Cartoon representing ‘greenwashing’. Source:

Conservationists must wake up to the same reality. We can no longer promote some type of ‘ light capitalism’ under the banner of ‘green growth’, ‘green economy’, ‘natural capital’ or any other signifier of this same green(wash)ing of business as usual. Indeed, what the Trump moment tells us, most fundamentally, is that the era of moderate, compromise politics, both in the environmental realm and more generally, is over. We cannot appeal to the corporate social responsibility of Coca Cola, Shell, Rio Tinto or other members of the World Business Council for Sustainable Development. Nor can we turn half the earth into a fortress and expect this to be appropriate defense against them.

Instead, we must develop and vigorously champion a critical-constructive position that directly challenges the integrated social and environmental consequences of capitalist production and the human alienation from nonhuman processes that this same production promotes. Fortunately, there are already some insightful models for how to do this that have been marginalized by the polarization between the so-called radical positons currently dominating the conservation debate. These include the burgeoning degrowth, climate justice, slow food, housing, peasant, labor and other movements that – although not perfect – show us the right way foward, both in content and increasingly in terms of the kind of radical politics we believe is now necessary.

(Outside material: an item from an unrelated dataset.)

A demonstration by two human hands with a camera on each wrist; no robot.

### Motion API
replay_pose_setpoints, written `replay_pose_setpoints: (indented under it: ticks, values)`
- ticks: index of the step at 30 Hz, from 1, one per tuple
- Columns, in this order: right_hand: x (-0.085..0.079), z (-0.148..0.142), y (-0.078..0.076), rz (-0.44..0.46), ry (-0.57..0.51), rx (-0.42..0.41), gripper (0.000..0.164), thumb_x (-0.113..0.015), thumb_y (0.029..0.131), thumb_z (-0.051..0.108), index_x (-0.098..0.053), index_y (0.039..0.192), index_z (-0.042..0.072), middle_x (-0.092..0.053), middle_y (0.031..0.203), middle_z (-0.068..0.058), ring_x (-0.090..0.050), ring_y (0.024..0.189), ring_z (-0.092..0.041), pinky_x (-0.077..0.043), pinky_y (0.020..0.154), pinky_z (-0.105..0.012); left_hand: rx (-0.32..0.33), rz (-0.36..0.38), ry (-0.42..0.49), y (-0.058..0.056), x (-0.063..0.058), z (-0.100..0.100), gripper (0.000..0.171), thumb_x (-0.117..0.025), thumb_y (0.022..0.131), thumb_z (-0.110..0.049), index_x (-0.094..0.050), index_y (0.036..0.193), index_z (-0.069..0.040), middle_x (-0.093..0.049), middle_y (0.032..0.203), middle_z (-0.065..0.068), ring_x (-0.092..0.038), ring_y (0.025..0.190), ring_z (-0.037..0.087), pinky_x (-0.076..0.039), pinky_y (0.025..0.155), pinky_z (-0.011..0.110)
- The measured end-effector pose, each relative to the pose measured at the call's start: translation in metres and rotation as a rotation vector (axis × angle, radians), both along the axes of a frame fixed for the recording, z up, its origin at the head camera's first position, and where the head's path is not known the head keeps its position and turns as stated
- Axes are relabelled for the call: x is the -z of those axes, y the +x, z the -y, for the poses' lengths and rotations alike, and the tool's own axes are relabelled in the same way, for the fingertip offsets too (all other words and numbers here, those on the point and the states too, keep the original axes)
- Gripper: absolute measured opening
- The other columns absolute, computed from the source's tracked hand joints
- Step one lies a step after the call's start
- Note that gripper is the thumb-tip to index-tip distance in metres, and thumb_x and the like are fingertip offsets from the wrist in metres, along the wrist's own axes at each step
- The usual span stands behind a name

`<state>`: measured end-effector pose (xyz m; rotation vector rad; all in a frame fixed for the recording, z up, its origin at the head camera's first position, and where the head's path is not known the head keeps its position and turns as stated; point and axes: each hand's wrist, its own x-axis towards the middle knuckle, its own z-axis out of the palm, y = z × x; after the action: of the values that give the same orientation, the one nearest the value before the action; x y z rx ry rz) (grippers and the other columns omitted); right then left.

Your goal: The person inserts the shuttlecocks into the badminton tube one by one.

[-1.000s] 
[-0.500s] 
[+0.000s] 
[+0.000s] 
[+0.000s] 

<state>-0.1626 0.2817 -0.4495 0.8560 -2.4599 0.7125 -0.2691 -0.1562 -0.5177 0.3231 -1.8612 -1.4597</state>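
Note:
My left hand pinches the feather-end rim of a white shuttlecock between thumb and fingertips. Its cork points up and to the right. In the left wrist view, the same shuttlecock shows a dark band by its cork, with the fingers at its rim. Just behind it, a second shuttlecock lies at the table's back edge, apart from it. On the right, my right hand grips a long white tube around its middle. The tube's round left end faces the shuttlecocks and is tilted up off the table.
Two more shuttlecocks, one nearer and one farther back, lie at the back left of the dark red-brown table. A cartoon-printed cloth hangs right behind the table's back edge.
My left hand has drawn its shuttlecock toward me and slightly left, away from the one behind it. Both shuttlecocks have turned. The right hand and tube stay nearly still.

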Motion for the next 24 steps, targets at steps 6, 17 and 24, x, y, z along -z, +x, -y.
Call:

Indeed, if we do not become truly radical there will be little left to conserve. In this Trump Moment, our choices have indeed become as simple as that.

*Bram Büscher is Professor and Chair and Robert Fletcher is Associate Professor in the Sociology of Development and Change Group at Wageningen University in the Netherlands. They are the editors, together with Wolfram Dressler, of the book NatureTM Inc: Environmental Conservation in the Neoliberal Age.